According to Agner's instruction tables, a single fp division is slower than a single reciprocal op and a single multiply op. (This seems to be common among the x86 architectures measured)
This is an excerpt from a table for the piledriver architecture.
MULSS MULSD x,x/m 1 5-6 0.5 P01 fma
MULPS MULPD x,x/m 1 5-6 0.5 P01 fma
VMULPS VMULPD y,y,y/m 2 5-6 1 P01 fma
DIVSS DIVPS x,x/m 1 9-24 5-10 P01 fp
VDIVPS y,y,y/m 2 9-24 9-20 P01 fp
DIVSD DIVPD x,x/m 1 9-27 5-10 P01 fp
VDIVPD y,y,y/m 2 9-27 9-18 P01 fp
RCPSS/PS x,x/m 1 5 1 P01 fp
The 4th value is latency. So the multiply ops take 5-6, the division ops take 9-24, and the reciprocal op takes 5 cycles. Since 24 > 6 + 5, I'm wondering why the 2 separate ops are faster than 1 single op to get essentially the same result.
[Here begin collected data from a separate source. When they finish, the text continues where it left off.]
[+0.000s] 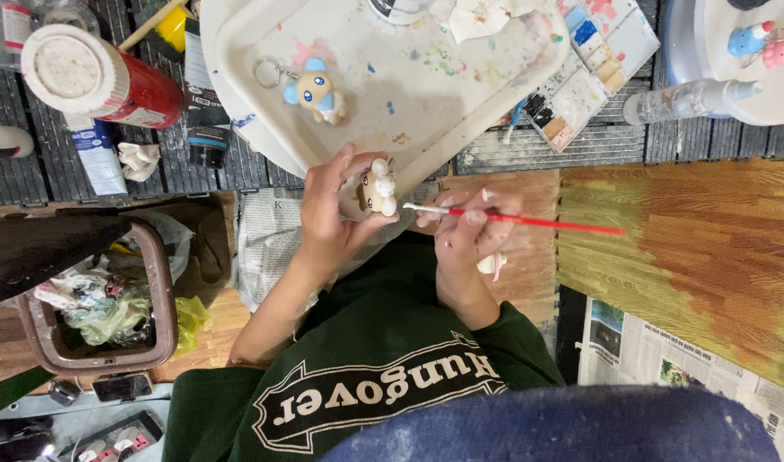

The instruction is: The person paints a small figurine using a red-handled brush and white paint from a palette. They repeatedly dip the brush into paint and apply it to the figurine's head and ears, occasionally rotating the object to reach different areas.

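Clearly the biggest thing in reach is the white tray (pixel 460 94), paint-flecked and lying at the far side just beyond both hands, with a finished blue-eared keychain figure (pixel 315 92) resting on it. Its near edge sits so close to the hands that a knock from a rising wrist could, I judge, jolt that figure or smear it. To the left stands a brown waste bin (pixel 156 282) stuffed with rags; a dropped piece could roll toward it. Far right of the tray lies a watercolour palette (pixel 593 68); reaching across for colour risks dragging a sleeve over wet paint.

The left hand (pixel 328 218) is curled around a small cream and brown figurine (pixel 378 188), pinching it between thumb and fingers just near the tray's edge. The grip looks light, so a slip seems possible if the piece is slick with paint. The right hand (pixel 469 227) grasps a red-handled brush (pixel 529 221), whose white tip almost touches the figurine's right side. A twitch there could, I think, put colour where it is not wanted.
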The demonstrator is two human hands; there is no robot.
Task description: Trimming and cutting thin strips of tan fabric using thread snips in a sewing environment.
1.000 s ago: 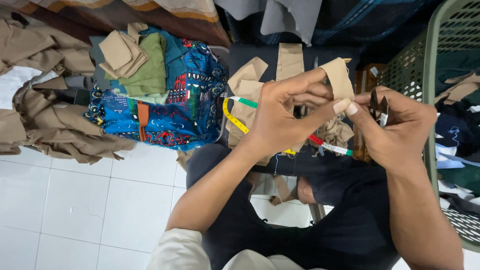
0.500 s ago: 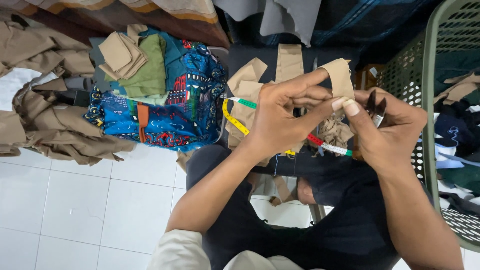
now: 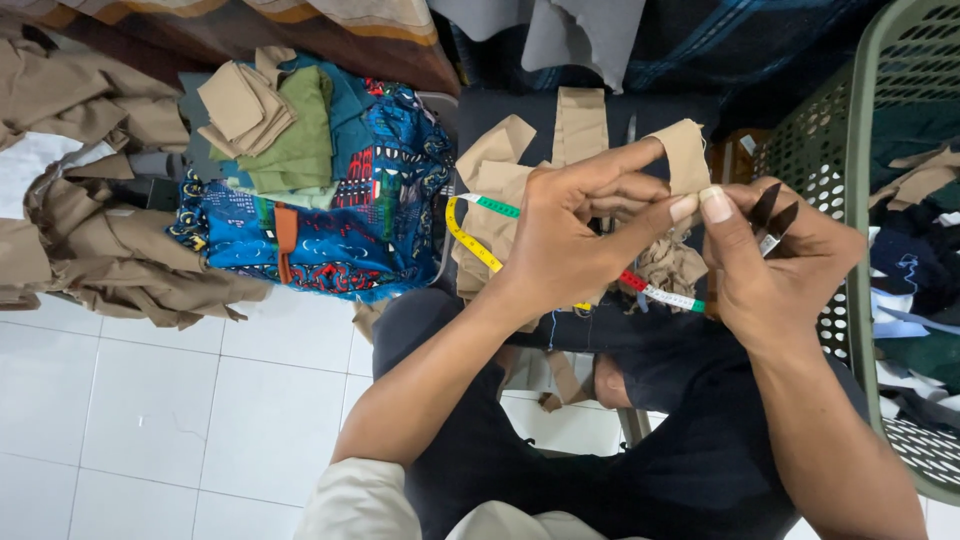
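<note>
Much of the work is hidden behind the two hands. The left hand (image 3: 570, 235) covers most of the tan fabric strip (image 3: 686, 152) it pinches at the thumb tip, so only the strip's upper end shows above the fingers. The right hand (image 3: 775, 265) meets it there, thumb against thumb, and is closed around small dark thread snips (image 3: 772, 212); only their two pointed tips stick out past the knuckles, the rest is buried in the palm. Both hands are together, clamped on cloth and tool, above the person's dark lap.

One measuring tape (image 3: 480, 240), yellow then green, red and white, curves under the left hand, and its middle part is hidden. Beneath it lie several tan cut pieces (image 3: 580, 125); their count is hard to tell, as they overlap.

To the left sits one folded stack of tan and olive cloth (image 3: 270, 120) on a blue patterned fabric (image 3: 350, 220), and a crumpled heap of tan garments (image 3: 100, 240) spreads over the white tiled floor (image 3: 130, 400). At the right one green plastic basket (image 3: 850, 150), cut off by the frame edge, holds mixed clothing.
</note>
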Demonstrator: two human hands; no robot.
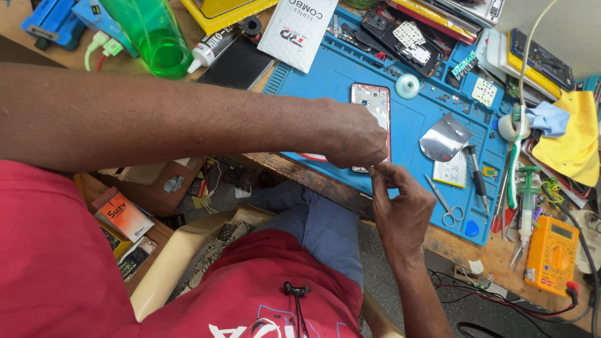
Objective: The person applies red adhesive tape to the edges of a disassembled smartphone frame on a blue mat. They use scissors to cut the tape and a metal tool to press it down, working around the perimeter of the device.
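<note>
Red-edged phone frame [374, 103] lies flat on the blue mat [325, 81], its near end under my left hand [354, 134], which presses down half-closed on it. My right hand [400, 200] pinches something tiny at that corner; what, I cannot tell. Judging by the loose boards [410, 37] and scissors [446, 206] about, the strip-down looks well along, reassembly not begun.

We note a green bottle [152, 34] at top left, a thin metal pry sheet [443, 138] beside small scissors [446, 206], a yellow cloth [575, 139] and an orange multimeter [552, 253] at right.
</note>
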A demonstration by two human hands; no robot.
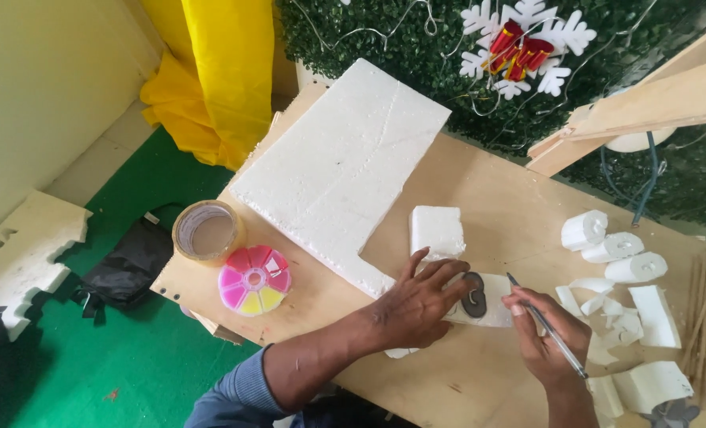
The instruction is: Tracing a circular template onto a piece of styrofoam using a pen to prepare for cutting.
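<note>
Small white foam block (487,305) flat on table, dark template (474,295) atop.

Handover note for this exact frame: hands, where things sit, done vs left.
Left hand presses a dark template flat on a small white foam piece on the plywood table.
Right hand holds a pen, tip at the template's edge.
Large foam sheet lies behind, a foam block beside it.
Done: cut foam shapes lie right.
Left: whether any outline is drawn is not visible.
</note>
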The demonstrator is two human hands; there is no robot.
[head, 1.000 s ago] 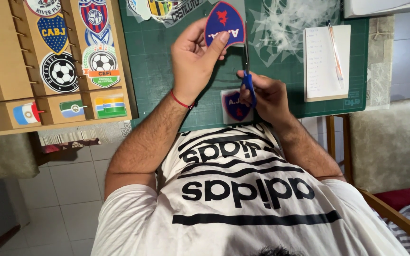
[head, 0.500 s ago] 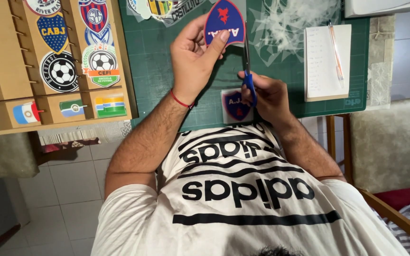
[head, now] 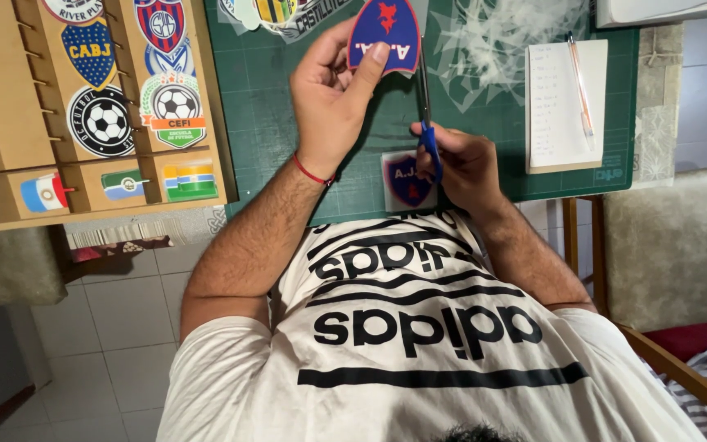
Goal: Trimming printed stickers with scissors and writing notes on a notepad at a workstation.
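Blue-and-red shield-shaped emblem cutout (head: 384, 34) sits at the top centre of the frame, pinched by the left hand (head: 333, 102), whose thumb presses flat on its lower right corner while the other fingers curl behind it. Just to the right of the cutout, blue-handled scissors (head: 425, 115) stand upright with the blades running along the emblem's right edge; the right hand (head: 464, 164), a little right of centre, has its fingers closed through and around the blue handles. A thin red bracelet (head: 312, 173) circles the left wrist. Below the hands, in the centre of the frame, a second small emblem card (head: 405, 182) of the same blue and red lies flat on the green cutting mat (head: 263, 115), partly covered by the right hand. At the upper right of the mat rests a white notepad (head: 554, 106) with a pen (head: 580, 86) laid along its right side, and pale paper offcuts (head: 497, 41) are scattered near the top of the mat. A wooden display rack (head: 10, 106) with football crests and small flag pieces fills the upper left of the frame. The person's white shirt with black lettering takes up the lower half
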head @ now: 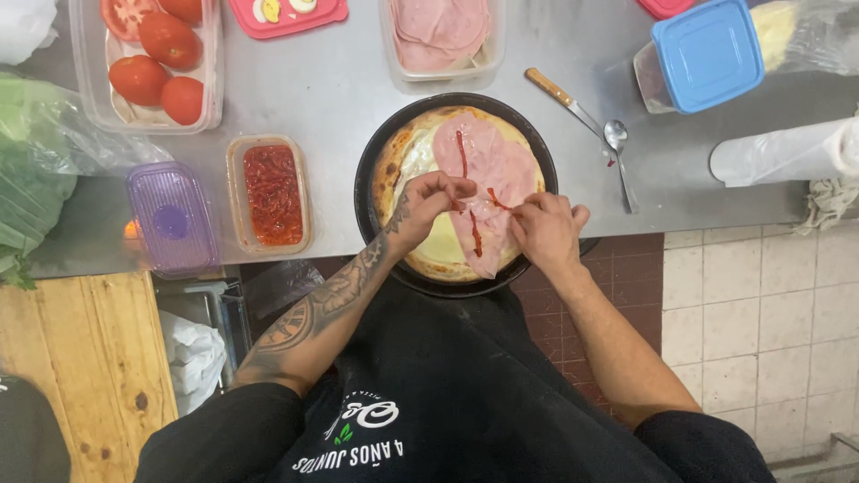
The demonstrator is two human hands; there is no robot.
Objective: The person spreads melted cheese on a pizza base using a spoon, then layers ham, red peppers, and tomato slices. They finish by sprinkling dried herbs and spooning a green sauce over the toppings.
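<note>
A round pizza (420,161) with melted cheese lies in a black pan (371,165) at the steel counter's near edge. Pink ham slices (492,165) cover its right half, with thin red pepper strips (462,152) laid on them. My left hand (425,207), on a tattooed forearm, pinches one end of a pepper strip over the ham. My right hand (546,231) pinches another strip's end (497,200) just beside it. Both hands hover over the pizza's near side, fingertips almost touching.
A tub of red pepper strips (273,192) and a purple lidded box (172,219) sit left of the pan. Tomatoes (152,63), a ham tub (440,36), a knife (564,98), a spoon (619,156), a blue-lidded container (702,54) and a paper roll (787,152) stand behind.
</note>
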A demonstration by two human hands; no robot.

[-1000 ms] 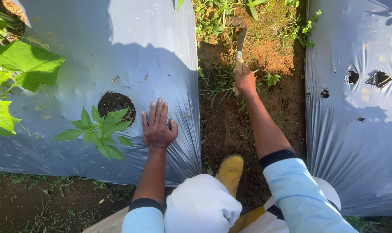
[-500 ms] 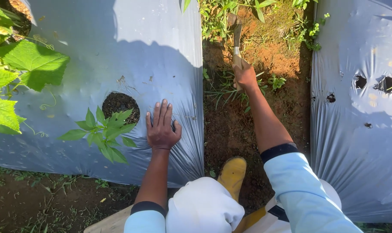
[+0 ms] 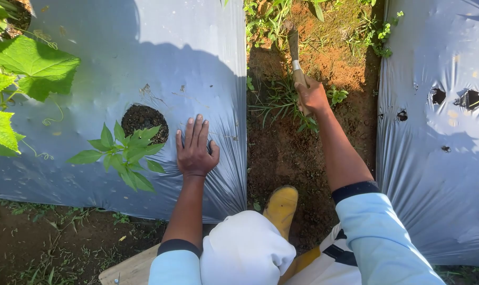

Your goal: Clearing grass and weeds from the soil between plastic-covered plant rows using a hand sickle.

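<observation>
My left hand point(image 3: 195, 150) rests flat, fingers spread, on the silver plastic mulch sheet point(image 3: 144, 63) just right of a planting hole point(image 3: 143, 120) with a small green seedling point(image 3: 126, 153). My right hand point(image 3: 312, 96) grips the wooden handle of a small hand tool point(image 3: 294, 47), whose blade points away from me into the soil and weeds of the furrow point(image 3: 303, 153). Grass weeds point(image 3: 281, 100) grow right beside that hand.
A second silver mulch sheet point(image 3: 434, 158) with several torn holes lies on the right. Large green leaves point(image 3: 23, 68) hang at the left edge. My yellow boot point(image 3: 281, 206) stands in the furrow, and a wooden board point(image 3: 128, 269) lies at the bottom.
The view has shifted slightly, so everything sits lower in frame. My right hand with the tool has drawn a little nearer along the furrow. The left hand stays flat on the sheet.
</observation>
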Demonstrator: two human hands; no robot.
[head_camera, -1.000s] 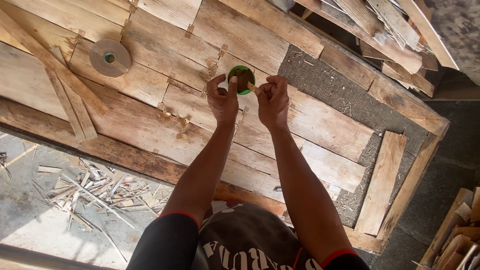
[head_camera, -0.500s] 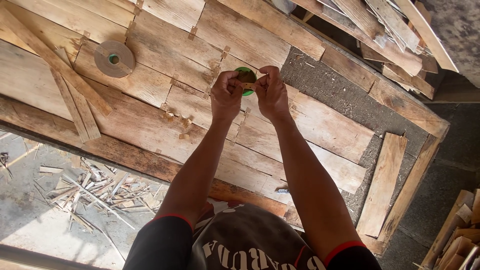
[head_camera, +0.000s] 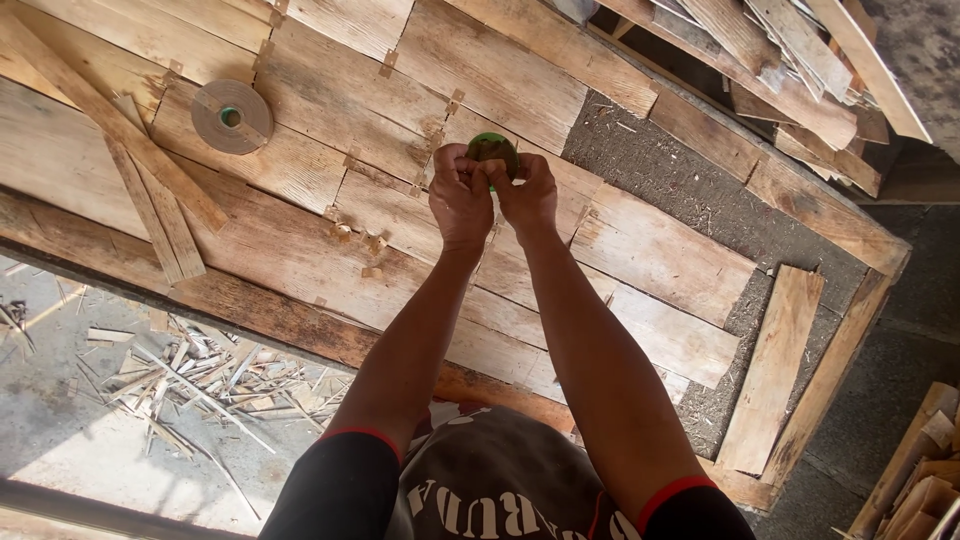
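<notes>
Both hands have closed together since the earlier frames, when they were spread slightly apart on either side of the green roll.

Largest item: the wooden bench (head_camera: 300, 250), a surface of pale veneer sheets pieced edge to edge, with small paper tabs across the seams. A bare dark patch of the bench shows toward its right side.

A loose plank (head_camera: 775, 370) lies near the bench's right edge, running roughly parallel to that edge.

Thin wood strips (head_camera: 150, 190) lie crossed near the left edge.

A brown tape roll (head_camera: 232, 116) with a green core lies flat near the far left corner, well apart from the hands.

The left hand (head_camera: 460, 200) and right hand (head_camera: 525, 195) touch each other above the middle of the bench, both clenched on the small green roll (head_camera: 492, 150). The roll is pinched between the fingertips of both hands, with only its upper part visible.

Wood offcuts (head_camera: 180, 380) litter the floor beyond the bench's near edge.
</notes>
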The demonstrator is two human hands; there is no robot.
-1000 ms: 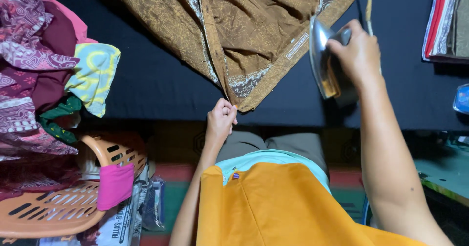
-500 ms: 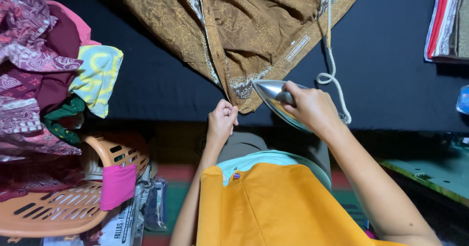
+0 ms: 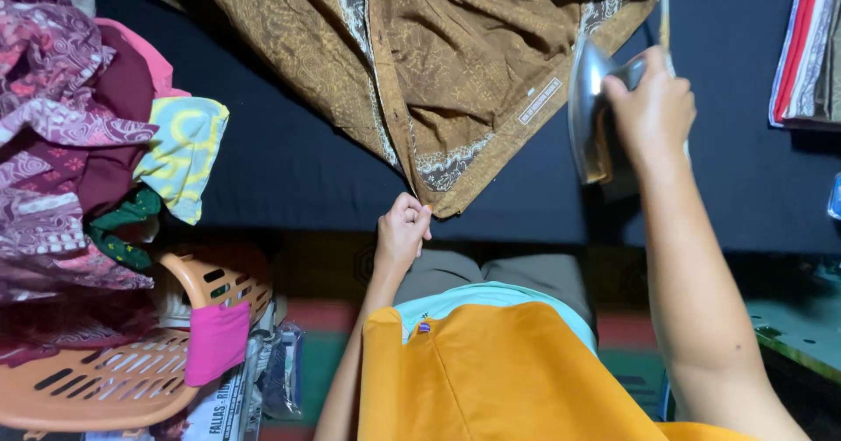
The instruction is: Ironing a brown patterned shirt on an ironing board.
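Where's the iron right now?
In the head view, the iron is at the upper right, held in the right hand, soleplate turned sideways, beside the right edge of the brown patterned garment on the dark ironing surface.

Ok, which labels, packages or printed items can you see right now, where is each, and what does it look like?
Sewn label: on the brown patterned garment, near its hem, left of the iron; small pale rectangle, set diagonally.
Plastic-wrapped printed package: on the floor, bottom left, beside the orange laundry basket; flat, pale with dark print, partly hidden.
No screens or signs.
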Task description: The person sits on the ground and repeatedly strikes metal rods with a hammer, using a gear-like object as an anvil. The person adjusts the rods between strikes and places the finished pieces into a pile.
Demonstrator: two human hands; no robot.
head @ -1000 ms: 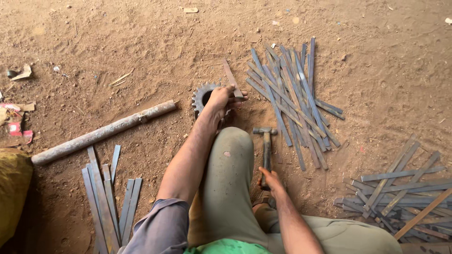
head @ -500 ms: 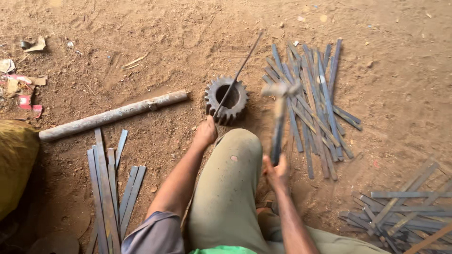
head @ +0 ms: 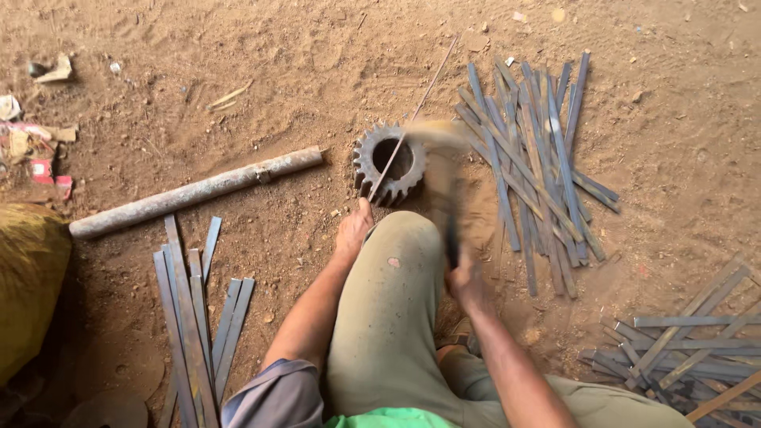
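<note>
Your left hand (head: 353, 230) pinches a thin strip (head: 412, 119) slanting across the gear (head: 390, 162) on the dirt floor (head: 682, 158). Your right hand (head: 468, 281) is clenched on a blurred hammer (head: 440, 158) over the gear, beside piled strips (head: 539, 166).

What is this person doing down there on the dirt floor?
The left hand holds a thin metal strip laid across a rusty toothed steel gear on the ground. The right hand swings a blurred hammer above it. Grey flat metal strips lie piled alongside, and a long rusty pipe lies to the left.
</note>
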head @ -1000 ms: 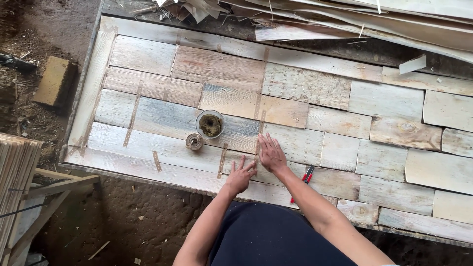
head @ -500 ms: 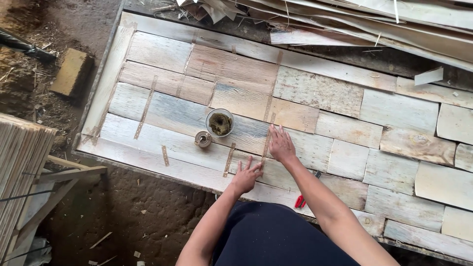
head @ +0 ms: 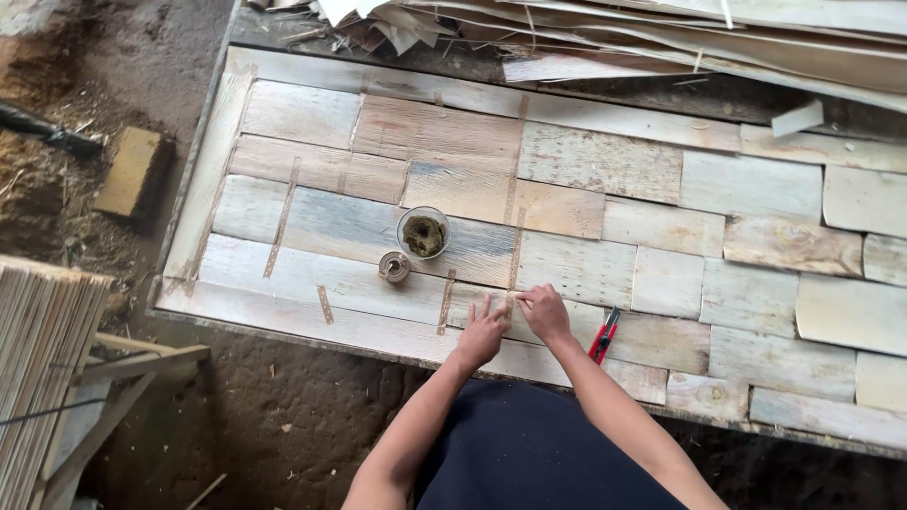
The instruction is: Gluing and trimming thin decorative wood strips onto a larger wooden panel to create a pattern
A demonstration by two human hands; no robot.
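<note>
Both hands are now sitting closer together than half a second ago, the right hand (head: 545,313) having come back from the far seam toward the near edge. That hand is pinching, fingers curled, at the near end of a thin brown tape strip (head: 516,247) running along a seam in the patchwork veneer sheet (head: 756,189). The left hand (head: 482,332) is lying just beside it, fingers released and pressing flat on the wood. Left of the hands, a small tape roll (head: 394,267) and a round glass cup (head: 422,232) are standing close together. A red cutter (head: 604,335) is lying just right of the right forearm. Loose veneer scraps (head: 661,38) are piling up along the far side.
</note>
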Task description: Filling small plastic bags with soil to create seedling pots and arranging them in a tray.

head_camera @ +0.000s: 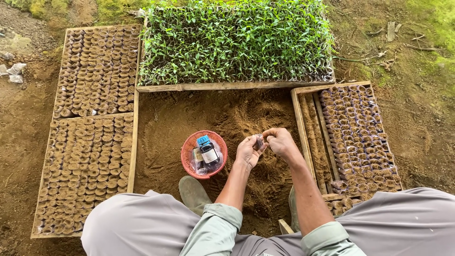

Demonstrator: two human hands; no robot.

I suspect the answer to this question involves the measurement of error. Perhaps it's the case that division is much more accurate than reciprocal plus multiply. If this is the case, how does the error measurement compare? Is there a linear relationship for example, since division is nearly twice as slow as reciprocal + multiply, is it also twice as accurate?
IIRC, the fast approximate reciprocal division and sqrt instructions are basically a table lookup (from an internal table), without the iterative refinement that makes accurate division / sqrt slow and hard to pipeline. This is why / how they are implemented with one-per-clock throughput.
Notice that divss
throughput isn't much better than latency until very recent microarchitectures, and even Skylake's very impressive FP divide / sqrt unit isn't fully pipelined.
As for the rest of your question, the answers are the same as for rsqrt
, so see this question Why is SSE scalar sqrt(x) slower than rsqrt(x) * x?